As computers got more powerful, the simulations that could be made became more complex. After cellular automata like Life came programs that tried to reconstruct the behavior of actual animals moving about in real time such as ants, fish, and birds. Craig Reynolds’s Boids are an example. Each Boid tries to maintain a certain distance from its neighbours while keeping close to the flock and going in the same direction, as real birds tend to do. The result is a flock that swoops around obstacles as smoothly as seagulls. Similar principles began to be used in the 1990s to animate large swarms of moving objects, such as the wildebeest stampede in The Lion King.
This brings our history of a-life up to my old love, Creatures. My family’s old computer could just barely run it, albeit at a snail’s pace, so I dropped it impatiently until I had my own laptop in college and bought Creatures 3. One of the reasons for this game’s popularity is that it can be played on two levels – either as a cute virtual pet game, or as a tool for experimenting with both artificial life (through the smaller animals in the game, which can be edited in the game’s CAOS language) and artificial intelligence. The behaviour of the Creatures isn’t controlled from the top down by rules – it’s determined from the bottom up by their brains, each of which has several hundred neurons which fire according to inputs from each other and the environment. (Multiply this by several Creatures, add a couple hundred small animals and machines, and keep in mind that the game world takes place in real time, and you’ll see why it doesn’t run well on a 386.) You can download Docking Station for free, which is a fully functional mini-world using the same engine as C3.
This sort of thing – the general population getting access and gaining interest in tools that mathematicians, computer scientists, ecologists, botanists, and neuroscientists have been playing with for the last few decades, is going to become more popular as biology takes over as the dominant science in the public eye, what with bird flu and stem cells and genetic engineering in the news all the time. The next game I’m hoping to be able to dive into as demiurge is Will Wright’s Spore (caution, Flash-heavy site). Wright was the man behind Sim City and a lot of the other Sim games, too. Soon he’ll be coming out with a game where you, the player, can guide the evolution of a
I’ve learned something from playing Creatures – if you’re truly interested in something, you have to give it the freedom to grow and learn on its own rather than manipulating it into what you want it to be. Even if this means listening to a Creature complain it’s hungry for five minutes with a pile of carrots on the other side of the screen. Otherwise you might as well be feeding a Tamagotchi and picking up its poo.
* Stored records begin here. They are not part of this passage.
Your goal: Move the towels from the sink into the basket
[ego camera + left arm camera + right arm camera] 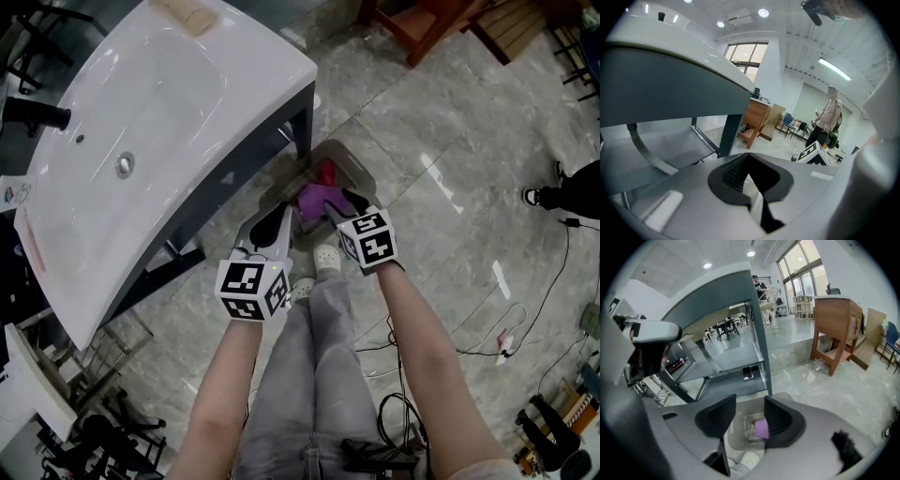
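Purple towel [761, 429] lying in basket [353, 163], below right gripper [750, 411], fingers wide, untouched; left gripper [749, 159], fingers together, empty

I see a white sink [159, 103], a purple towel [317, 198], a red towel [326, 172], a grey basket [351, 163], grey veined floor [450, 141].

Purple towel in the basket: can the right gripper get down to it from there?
Probably yes. The right gripper hangs above the basket with its jaws apart, and the purple towel lies right below them. Nothing seems to be in the way.
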The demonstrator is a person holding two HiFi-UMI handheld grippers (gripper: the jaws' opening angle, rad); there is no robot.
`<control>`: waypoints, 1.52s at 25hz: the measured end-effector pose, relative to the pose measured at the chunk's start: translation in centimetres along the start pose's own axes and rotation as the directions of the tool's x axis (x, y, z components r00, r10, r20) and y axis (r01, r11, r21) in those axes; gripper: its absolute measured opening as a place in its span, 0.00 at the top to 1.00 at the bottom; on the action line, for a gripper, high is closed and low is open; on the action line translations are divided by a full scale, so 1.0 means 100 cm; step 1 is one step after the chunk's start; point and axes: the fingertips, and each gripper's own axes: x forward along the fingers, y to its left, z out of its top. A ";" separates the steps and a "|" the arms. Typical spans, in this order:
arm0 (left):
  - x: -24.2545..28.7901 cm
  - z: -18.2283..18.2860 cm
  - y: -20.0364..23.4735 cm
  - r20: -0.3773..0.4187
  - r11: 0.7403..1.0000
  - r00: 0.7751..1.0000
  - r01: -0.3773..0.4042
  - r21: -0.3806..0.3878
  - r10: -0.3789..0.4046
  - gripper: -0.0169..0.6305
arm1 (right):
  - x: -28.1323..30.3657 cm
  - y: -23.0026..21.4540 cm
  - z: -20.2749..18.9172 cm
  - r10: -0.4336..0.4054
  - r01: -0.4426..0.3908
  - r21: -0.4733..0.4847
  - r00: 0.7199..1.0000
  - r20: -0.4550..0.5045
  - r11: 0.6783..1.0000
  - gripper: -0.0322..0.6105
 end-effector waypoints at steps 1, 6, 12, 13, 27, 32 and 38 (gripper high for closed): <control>-0.001 0.000 0.000 0.000 1.000 1.000 -0.001 0.002 0.001 0.96 | -0.003 0.002 0.002 0.007 -0.007 0.006 1.000 0.009 1.000 0.63; -0.013 0.010 -0.005 0.006 1.000 1.000 -0.005 0.014 0.005 0.96 | -0.022 0.007 0.018 -0.009 0.010 -0.019 0.999 0.040 1.000 0.90; -0.024 0.029 -0.012 0.031 1.000 0.999 -0.007 0.014 0.007 0.96 | -0.045 0.029 0.039 0.063 -0.064 0.014 0.994 0.085 0.998 0.92; -0.026 0.031 -0.013 0.032 1.000 0.999 -0.007 0.016 0.007 0.96 | -0.048 0.033 0.042 0.068 -0.069 0.016 0.994 0.086 0.997 0.92; -0.054 0.091 -0.015 0.085 0.999 0.996 -0.030 0.025 0.028 0.96 | -0.107 0.072 0.112 0.114 -0.112 -0.026 0.979 0.168 0.993 0.92; -0.070 0.117 -0.015 0.115 0.999 0.993 -0.037 0.036 0.033 0.96 | -0.132 0.090 0.147 0.101 -0.073 -0.150 0.977 0.188 0.986 0.92; -0.088 0.145 -0.020 0.139 0.996 0.990 -0.034 0.081 0.022 0.96 | -0.155 0.101 0.187 0.106 -0.056 -0.238 0.973 0.206 0.970 0.92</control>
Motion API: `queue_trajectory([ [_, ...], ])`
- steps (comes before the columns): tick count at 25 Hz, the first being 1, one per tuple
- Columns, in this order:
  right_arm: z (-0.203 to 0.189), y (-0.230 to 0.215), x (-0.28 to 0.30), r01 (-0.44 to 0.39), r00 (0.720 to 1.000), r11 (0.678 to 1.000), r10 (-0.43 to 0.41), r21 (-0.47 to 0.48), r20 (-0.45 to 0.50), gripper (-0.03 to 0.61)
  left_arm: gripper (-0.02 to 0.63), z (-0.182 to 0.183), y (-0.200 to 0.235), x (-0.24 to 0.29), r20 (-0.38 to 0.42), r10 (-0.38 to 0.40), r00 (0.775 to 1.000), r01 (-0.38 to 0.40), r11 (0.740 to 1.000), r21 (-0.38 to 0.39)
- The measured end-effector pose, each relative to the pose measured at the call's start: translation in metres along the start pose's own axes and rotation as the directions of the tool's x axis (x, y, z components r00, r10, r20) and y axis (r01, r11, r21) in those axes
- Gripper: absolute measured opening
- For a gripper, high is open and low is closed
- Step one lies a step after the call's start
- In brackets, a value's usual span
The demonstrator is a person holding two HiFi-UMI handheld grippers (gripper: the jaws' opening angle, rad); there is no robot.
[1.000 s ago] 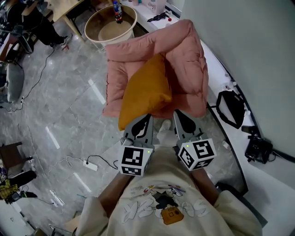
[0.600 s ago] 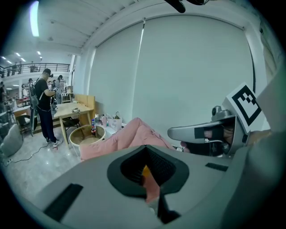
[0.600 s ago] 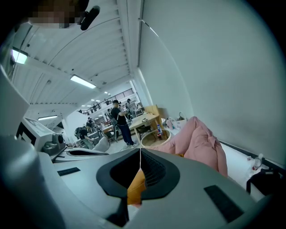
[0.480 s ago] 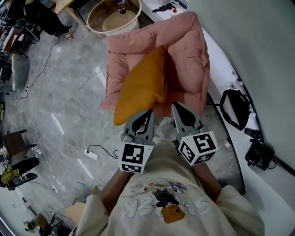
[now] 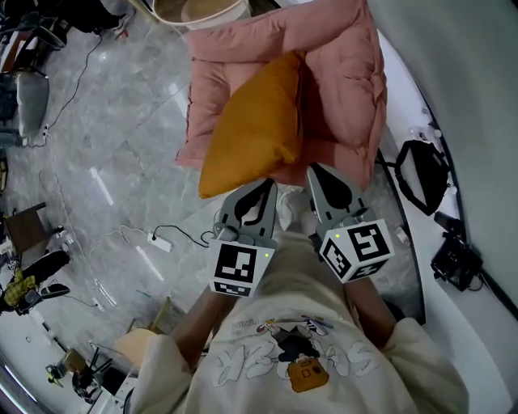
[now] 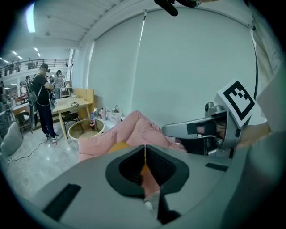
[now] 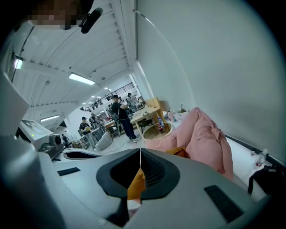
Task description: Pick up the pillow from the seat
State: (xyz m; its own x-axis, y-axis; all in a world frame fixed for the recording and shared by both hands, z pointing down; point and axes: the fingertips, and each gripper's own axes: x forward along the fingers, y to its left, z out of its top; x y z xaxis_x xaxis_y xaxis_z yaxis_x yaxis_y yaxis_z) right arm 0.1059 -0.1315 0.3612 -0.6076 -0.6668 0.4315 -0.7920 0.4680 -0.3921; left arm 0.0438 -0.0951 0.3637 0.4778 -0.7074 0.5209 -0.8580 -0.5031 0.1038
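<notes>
An orange pillow (image 5: pixel 255 129) leans on the pink padded seat (image 5: pixel 340 73), its lower corner hanging over the seat's front edge. My left gripper (image 5: pixel 267 186) is shut and empty, its tip just short of the pillow's lower edge. To its right, my right gripper (image 5: pixel 316 170) is also shut and empty, with its tip at the seat's front edge. In the left gripper view the closed tips (image 6: pixel 145 147) point at the seat (image 6: pixel 129 129), and a strip of pillow (image 6: pixel 117 145) shows. The right gripper view looks over its closed tips (image 7: pixel 140 152) at the pillow (image 7: pixel 178 151).
A round wooden tub (image 5: pixel 198 10) stands behind the seat. A power strip with cable (image 5: pixel 160 242) lies on the grey floor at left. A black bag (image 5: pixel 421 174) and black gear (image 5: pixel 457 263) sit on the white ledge by the wall. People (image 6: pixel 42 103) stand at a far table.
Both grippers have come forward and down toward the seat, still shut. Their tips now reach the pillow's lower edge and the seat's front. The pillow has not moved.
</notes>
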Motion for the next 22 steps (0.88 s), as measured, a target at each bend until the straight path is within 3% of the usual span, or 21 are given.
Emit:
queue_trajectory([
  [5,0.000,0.003,0.005,0.012,1.000,1.000,-0.012,0.001,-0.012,0.023,0.037,-0.001,-0.005,0.008,-0.015,-0.045,0.999,0.045,0.999,0.021],
  [10,-0.003,0.000,0.012,0.021,0.999,1.000,-0.021,0.003,-0.028,0.023,0.135,-0.007,-0.003,0.020,-0.035,-0.087,0.996,0.087,0.996,0.006],
  [17,-0.013,-0.015,0.014,0.051,0.998,0.999,-0.050,0.014,-0.048,0.023,0.388,-0.027,-0.008,0.038,-0.048,-0.162,0.986,0.162,0.987,-0.020],
  [19,-0.016,-0.020,0.015,0.058,0.997,0.998,-0.057,0.014,-0.056,0.023,0.480,-0.031,-0.007,0.044,-0.046,-0.165,0.985,0.165,0.986,-0.003],
  [22,-0.020,-0.024,0.018,0.069,0.995,0.997,-0.068,0.016,-0.069,0.023,0.553,-0.040,-0.001,0.050,-0.065,-0.146,0.987,0.149,0.988,0.045],
])
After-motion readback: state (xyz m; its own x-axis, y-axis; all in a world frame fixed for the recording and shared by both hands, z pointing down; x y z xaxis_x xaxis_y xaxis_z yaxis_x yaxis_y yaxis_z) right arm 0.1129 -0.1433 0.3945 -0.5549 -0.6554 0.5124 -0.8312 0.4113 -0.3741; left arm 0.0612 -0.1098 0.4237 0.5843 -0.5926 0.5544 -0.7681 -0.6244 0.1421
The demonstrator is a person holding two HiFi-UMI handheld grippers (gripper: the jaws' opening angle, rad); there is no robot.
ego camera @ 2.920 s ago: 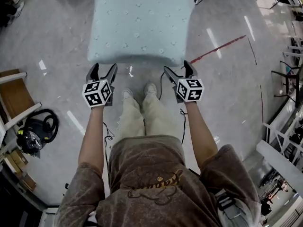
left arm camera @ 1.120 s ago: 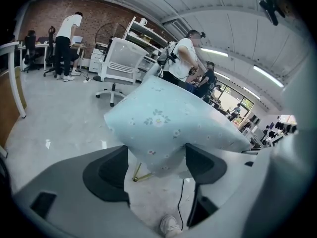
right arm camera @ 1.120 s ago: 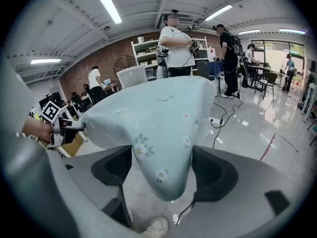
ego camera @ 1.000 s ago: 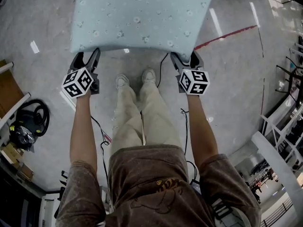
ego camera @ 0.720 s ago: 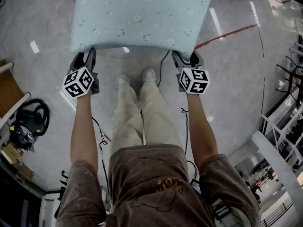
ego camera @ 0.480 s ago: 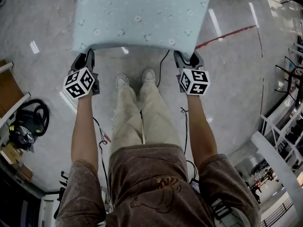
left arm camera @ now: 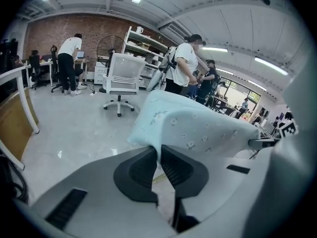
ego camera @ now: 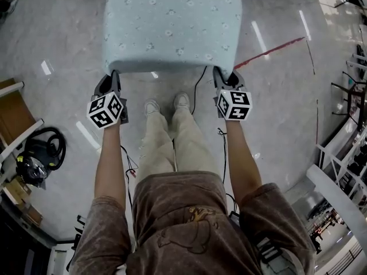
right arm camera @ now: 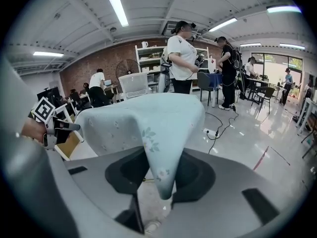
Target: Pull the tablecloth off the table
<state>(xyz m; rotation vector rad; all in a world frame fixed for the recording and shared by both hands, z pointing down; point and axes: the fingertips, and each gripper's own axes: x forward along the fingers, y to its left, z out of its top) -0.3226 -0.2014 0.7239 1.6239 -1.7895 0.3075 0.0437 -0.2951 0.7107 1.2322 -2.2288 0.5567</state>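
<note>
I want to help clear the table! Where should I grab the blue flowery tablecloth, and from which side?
Grab the tablecloth by its two near corners, coming from the person's side, where the hem hangs free. The left gripper and right gripper have just closed on those corners, cloth pinched between the jaws.

The tablecloth (ego camera: pixel 172 22) over its surface fills the way straight ahead. Bare floor (ego camera: pixel 69 44) lies open on both sides of it—further left stand a wood-panelled frame (ego camera: pixel 14 116) and a coiled black hose (ego camera: pixel 49 148), at right a white rail (ego camera: pixel 335 196). A black cable (ego camera: pixel 196 90) trails under the near edge. Beyond, a white office chair (left arm camera: pixel 120 76) and standing people (right arm camera: pixel 182 58) crowd the far side.
</note>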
A-life and other simulation games, like the abovementioned Sim City, are different from others where there’s a concrete goal, like a mission objective or a score. You play not as an actor, but as a creator. You experience joy when your creatures are eating well and reproducing; frustrations when they don’t follow your plans, to the point of being suicidally stupid; despair when you realize something is unexpectedly wrong and a disaster is going to befall those little sprites on the screen. It’s upsetting, even though they’re not real and you could kill them all with a couple of mouse clicks if you liked. As with all games, there’s an emotional investment in the game, but with this kind it’s deeper, because the characters are both under your control and out of your hands. There’s an affection for them; if you play enough, maybe even a love.